Girls Write Up Wodonga 2018 Artists – October 18, 2018
Claire Christian is a novelist and playwright who lives in Brisbane. She has had three plays published by Playlab, and her play Bloom was shortlisted for the Griffin Award in 2009. She was one of the YWCA Queensland 125 leading women in 2013. Beautiful Mess won the Text Prize for Young Adult & Children’s Writing in 2016.
Clementine Ford is a writer, speaker and feminist thinker. She is a columnist for Daily Life and regularly contributes to The Age and the Sydney Morning Herald, exploring issues of gender inequality and pop culture.

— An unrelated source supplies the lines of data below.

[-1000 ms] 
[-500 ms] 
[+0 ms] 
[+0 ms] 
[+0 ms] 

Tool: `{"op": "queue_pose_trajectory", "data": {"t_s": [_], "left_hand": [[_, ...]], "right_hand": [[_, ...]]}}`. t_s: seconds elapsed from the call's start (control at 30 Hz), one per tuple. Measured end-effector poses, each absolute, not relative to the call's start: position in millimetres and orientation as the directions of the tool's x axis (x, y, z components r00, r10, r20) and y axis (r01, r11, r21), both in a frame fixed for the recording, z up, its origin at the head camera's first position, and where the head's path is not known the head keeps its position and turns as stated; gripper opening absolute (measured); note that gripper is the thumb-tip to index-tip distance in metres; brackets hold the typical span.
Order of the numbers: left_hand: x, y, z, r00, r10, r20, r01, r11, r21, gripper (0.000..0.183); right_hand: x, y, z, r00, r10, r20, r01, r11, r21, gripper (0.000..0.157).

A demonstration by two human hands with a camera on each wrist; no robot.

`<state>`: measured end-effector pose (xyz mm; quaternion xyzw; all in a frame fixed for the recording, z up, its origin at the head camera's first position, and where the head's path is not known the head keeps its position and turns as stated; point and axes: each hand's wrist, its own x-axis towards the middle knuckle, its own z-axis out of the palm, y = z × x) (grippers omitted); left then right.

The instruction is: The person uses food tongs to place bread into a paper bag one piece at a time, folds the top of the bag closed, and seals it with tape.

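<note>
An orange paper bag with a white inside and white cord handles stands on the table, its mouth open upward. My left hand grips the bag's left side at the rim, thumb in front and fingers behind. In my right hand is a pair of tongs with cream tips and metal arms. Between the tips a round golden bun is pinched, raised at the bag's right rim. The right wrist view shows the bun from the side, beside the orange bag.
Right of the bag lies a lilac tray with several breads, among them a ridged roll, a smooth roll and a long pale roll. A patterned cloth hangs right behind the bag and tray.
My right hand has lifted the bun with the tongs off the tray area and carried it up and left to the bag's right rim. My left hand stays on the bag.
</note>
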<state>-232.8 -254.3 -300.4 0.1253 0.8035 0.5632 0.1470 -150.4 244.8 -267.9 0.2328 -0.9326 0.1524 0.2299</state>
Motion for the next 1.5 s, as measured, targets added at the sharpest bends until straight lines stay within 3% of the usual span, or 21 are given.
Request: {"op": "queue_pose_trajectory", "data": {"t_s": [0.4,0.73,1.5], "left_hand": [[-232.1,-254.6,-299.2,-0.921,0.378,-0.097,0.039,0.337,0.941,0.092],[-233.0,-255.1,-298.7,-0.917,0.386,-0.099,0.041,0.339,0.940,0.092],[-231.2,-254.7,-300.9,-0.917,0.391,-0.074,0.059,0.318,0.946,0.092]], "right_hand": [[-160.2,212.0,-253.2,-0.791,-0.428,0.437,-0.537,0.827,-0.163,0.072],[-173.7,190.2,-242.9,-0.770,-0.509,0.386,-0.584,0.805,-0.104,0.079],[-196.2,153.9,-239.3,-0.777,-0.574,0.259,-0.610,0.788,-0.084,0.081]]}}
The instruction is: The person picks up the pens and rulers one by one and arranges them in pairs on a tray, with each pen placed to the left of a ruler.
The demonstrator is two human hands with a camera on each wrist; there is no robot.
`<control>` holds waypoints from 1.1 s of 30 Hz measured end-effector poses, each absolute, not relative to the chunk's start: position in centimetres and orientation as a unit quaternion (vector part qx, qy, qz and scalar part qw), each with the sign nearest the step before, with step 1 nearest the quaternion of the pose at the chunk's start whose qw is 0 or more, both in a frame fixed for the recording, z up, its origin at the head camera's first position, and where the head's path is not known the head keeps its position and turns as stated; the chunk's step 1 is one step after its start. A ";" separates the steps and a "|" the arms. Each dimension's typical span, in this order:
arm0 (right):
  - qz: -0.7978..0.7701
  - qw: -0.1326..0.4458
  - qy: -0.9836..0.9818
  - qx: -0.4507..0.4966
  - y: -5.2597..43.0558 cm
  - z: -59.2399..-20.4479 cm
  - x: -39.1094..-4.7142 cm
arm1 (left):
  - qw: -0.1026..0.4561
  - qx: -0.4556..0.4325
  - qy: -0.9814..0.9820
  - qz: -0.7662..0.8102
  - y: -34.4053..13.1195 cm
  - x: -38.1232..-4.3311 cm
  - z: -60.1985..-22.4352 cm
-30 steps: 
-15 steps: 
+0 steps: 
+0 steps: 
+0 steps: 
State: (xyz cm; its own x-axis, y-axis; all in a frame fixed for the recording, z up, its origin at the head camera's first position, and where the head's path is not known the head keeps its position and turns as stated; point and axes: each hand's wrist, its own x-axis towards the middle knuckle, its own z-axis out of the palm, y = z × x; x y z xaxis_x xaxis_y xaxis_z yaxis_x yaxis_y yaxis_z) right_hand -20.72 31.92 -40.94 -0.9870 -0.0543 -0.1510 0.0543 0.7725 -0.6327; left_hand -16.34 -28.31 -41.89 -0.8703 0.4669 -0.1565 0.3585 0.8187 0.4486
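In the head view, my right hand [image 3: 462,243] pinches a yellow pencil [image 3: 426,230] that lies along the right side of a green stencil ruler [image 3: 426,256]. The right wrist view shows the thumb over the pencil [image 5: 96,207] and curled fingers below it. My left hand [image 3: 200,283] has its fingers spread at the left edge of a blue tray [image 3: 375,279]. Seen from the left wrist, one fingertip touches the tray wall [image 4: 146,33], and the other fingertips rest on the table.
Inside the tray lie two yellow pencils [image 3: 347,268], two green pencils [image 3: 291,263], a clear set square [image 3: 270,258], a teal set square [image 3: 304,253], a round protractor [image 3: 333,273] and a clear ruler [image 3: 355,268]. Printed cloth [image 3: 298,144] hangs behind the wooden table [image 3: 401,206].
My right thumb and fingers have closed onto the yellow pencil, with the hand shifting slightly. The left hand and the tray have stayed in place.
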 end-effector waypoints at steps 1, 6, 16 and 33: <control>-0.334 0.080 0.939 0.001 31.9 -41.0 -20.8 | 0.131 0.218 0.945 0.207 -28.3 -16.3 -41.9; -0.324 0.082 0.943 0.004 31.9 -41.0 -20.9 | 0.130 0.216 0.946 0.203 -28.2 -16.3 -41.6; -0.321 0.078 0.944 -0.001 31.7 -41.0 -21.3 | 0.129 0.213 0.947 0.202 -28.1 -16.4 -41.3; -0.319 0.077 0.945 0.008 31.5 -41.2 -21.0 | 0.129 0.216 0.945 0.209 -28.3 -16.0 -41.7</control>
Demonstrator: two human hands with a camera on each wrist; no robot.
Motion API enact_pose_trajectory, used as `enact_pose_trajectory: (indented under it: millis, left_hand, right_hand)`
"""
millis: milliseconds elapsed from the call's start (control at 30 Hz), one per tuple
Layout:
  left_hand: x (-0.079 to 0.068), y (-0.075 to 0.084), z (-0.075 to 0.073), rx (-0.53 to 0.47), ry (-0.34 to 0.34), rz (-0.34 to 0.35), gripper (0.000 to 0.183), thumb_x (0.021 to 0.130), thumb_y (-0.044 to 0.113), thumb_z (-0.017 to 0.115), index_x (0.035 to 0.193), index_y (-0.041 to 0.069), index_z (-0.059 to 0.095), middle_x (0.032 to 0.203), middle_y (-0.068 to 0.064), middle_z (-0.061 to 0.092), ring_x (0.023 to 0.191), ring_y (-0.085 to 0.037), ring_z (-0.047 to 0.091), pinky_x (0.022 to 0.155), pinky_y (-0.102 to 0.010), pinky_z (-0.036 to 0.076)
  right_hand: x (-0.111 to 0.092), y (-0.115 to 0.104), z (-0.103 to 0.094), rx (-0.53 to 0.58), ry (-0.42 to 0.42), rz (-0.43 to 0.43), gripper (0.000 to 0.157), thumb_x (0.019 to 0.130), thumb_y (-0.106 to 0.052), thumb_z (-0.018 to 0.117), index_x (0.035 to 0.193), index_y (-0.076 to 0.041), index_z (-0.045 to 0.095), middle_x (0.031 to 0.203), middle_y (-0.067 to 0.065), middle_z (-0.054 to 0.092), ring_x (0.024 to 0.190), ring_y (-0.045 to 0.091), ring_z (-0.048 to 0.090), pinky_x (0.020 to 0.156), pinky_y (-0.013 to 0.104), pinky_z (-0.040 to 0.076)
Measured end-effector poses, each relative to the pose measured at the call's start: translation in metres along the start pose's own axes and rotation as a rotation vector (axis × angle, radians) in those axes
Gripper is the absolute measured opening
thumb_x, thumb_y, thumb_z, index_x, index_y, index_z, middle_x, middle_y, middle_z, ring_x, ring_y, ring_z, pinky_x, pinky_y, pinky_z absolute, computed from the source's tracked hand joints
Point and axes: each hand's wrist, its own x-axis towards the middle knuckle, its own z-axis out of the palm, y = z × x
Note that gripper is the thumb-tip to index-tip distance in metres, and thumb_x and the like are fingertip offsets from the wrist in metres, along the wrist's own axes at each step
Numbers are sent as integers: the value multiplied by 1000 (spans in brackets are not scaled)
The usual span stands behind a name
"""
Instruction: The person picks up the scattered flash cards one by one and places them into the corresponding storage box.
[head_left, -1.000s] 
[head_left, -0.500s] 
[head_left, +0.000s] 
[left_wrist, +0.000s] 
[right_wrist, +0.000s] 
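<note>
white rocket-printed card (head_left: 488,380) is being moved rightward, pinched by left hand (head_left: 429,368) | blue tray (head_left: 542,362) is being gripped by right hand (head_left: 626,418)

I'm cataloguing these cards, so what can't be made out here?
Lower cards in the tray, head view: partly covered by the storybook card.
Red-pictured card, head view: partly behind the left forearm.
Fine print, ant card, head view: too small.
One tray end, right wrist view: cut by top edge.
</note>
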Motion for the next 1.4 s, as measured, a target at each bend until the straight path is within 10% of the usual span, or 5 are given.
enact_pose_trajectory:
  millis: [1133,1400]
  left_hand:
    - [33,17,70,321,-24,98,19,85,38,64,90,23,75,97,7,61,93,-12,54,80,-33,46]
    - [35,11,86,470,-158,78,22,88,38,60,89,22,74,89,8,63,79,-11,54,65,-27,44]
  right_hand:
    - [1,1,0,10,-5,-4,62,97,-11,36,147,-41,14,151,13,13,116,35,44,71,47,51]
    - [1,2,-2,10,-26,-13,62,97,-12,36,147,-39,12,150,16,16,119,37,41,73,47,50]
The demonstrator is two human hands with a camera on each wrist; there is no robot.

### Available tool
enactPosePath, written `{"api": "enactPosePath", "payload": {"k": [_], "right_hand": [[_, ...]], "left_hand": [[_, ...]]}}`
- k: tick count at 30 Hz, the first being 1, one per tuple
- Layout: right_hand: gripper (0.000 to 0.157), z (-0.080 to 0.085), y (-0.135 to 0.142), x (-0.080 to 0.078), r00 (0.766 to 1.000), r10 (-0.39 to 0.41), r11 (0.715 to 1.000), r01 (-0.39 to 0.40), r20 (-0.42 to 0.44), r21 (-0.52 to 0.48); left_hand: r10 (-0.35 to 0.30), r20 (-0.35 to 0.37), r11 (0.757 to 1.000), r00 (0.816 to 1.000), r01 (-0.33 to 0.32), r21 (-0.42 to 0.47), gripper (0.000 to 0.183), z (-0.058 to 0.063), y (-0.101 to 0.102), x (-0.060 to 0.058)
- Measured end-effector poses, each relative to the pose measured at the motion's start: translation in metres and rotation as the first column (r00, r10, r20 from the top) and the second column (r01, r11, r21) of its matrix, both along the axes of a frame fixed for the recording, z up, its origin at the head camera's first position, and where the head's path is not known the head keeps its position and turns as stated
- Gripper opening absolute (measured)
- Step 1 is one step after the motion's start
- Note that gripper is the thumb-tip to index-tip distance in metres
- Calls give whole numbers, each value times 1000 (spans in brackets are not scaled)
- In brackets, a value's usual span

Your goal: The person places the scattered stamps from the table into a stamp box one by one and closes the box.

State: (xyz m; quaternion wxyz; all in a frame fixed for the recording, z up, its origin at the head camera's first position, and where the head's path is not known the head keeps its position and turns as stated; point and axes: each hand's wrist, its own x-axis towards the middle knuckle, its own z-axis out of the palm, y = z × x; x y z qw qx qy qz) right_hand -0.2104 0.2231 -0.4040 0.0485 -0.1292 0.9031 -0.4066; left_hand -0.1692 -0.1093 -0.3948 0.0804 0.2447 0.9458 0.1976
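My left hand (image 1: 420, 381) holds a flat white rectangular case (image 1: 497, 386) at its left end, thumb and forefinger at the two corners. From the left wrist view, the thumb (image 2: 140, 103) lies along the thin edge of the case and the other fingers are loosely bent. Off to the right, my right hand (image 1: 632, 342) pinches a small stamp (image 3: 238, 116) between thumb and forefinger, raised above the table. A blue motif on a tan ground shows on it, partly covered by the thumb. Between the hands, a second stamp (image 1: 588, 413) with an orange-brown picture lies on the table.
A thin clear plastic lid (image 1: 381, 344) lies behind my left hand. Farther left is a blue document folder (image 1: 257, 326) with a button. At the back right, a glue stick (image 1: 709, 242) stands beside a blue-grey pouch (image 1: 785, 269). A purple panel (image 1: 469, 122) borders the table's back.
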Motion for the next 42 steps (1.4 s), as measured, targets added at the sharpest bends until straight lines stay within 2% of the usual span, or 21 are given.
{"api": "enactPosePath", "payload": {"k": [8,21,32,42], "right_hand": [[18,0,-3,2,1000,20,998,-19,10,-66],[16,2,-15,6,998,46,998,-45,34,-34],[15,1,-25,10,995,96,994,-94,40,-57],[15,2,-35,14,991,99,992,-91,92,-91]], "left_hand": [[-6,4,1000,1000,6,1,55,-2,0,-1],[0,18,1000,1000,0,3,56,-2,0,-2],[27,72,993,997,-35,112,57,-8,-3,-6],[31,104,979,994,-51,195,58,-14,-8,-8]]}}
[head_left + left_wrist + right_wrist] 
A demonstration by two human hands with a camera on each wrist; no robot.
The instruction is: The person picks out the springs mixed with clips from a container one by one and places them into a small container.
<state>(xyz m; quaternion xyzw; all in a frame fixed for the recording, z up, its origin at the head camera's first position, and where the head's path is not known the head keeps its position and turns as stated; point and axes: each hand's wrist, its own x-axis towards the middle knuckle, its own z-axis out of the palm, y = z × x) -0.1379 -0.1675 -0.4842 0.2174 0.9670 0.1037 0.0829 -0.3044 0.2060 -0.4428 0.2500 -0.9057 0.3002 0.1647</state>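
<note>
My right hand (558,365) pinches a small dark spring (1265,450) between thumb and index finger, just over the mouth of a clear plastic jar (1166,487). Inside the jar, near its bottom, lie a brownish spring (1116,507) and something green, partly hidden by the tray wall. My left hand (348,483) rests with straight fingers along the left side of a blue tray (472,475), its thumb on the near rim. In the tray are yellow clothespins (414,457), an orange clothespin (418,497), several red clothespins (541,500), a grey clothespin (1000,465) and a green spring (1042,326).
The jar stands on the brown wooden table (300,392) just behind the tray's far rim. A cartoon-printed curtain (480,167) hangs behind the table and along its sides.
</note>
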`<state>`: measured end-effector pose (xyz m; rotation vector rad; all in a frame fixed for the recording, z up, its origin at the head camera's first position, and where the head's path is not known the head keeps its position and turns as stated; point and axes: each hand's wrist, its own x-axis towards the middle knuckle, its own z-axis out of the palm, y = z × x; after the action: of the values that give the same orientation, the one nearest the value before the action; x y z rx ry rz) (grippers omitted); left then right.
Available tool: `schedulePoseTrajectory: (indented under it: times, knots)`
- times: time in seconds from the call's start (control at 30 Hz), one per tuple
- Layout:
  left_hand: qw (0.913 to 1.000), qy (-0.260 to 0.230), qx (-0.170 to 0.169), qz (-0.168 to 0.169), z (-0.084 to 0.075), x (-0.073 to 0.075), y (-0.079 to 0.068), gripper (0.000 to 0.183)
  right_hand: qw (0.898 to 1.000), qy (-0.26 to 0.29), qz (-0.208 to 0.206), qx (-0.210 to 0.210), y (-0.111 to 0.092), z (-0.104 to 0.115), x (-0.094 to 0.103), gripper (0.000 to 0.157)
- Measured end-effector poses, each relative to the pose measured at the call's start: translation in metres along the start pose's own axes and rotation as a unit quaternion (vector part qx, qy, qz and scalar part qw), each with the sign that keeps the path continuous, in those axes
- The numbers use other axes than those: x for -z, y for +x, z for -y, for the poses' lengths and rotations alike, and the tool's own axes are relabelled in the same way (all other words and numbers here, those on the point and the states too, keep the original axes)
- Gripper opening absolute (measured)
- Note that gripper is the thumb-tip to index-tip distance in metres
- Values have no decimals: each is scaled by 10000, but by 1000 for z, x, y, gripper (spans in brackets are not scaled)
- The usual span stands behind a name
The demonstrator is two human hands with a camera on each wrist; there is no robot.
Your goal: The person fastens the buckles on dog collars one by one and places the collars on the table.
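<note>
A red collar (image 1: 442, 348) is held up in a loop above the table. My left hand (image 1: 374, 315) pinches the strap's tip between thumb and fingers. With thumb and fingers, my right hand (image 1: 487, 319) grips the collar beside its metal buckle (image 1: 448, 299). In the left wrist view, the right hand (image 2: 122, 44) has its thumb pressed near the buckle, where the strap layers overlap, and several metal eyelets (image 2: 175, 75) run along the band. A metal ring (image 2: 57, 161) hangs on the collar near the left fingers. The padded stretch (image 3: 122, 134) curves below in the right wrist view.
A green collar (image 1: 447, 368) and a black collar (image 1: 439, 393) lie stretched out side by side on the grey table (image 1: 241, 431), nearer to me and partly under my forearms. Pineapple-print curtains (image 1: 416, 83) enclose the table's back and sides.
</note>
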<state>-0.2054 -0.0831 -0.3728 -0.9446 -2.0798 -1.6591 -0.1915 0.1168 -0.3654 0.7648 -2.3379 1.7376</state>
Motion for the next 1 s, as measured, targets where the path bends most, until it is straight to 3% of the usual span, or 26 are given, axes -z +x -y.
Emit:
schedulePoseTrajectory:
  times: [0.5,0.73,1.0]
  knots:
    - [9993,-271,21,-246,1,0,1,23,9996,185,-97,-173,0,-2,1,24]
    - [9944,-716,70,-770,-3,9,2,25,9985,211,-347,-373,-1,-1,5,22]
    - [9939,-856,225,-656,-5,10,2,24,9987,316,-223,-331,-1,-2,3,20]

Clementine’s work has also appeared in the Guardian, Cosmopolitan, Girlfriend, CLEO, Sunday Life and The Big Issue. She has been a guest on ABC’s Q and A, Channel Nine Mornings and is a frequent contributor to Channel Ten’s The Project.
Clementine is the author of the hugely successful Fight Like a Girl and the upcoming Boys Will Be Boys.
Laniyuk Garcon was born of a French mother and a Larrakia, Kungarrakan and Gurindji father. Her poetry and short memoir often reflects the intersectionality of her cross cultural and queer identity. She was fortunate enough to contribute to the book Colouring the Rainbow: Blak Queer and Trans Perspectives. She won the Indigenous residency for Canberra’s Noted Writers Festival 2017 and the Overland Writers Residency for 2018 and was shortlisted for Overland’s 2018 Nakata-Brophy poetry prize.
Brodie Lancaster is a critic and author based in Melbourne. Her first book, a pop culture memoir called No Way! Okay, Fine, was published in 2017. From 2012 to 2017 she edited Filmme Fatales, a zine about women and film, and she’s contributed to places like Rolling Stone, Rookie, Pitchfork and ELLE.
Sara Mansour is a lawyer, spoken word artist and co-founder and director of Bankstown Poetry Slam. An Australian born, Punchbowl raised Muslim, she uses her platform as a poet and convener of Bankstown Poetry Slam to explore issues of politics, race, religion and women in society.
Christie Nieman writes fiction and nonfiction. Her work has been published by Meanjin, Overland and The Guardian, among others, and her novel As Stars Fall and her play Call Me Komachi were both nominated for major awards. She has a PhD in Writing and EcoCriticism and lives and works in country Victoria.
Nevo is a Jewish, Queer, non-binary activist, public speaker and author of Finding Nevo, a memoir on gender transition and a contributor to upcoming Kindred: A Queer #LoveOzYA Anthology to be released in 2019. They are based in Melbourne/Naarm and run workshops and professional development in schools and workplaces around gender inclusivity, unconscious bias and recruitment.
They have appeared in various media discussing their complex relationship with gender. Nevo is a contact point in the Jewish community for other children and families confronting issues of gender and sexuality in their own lives.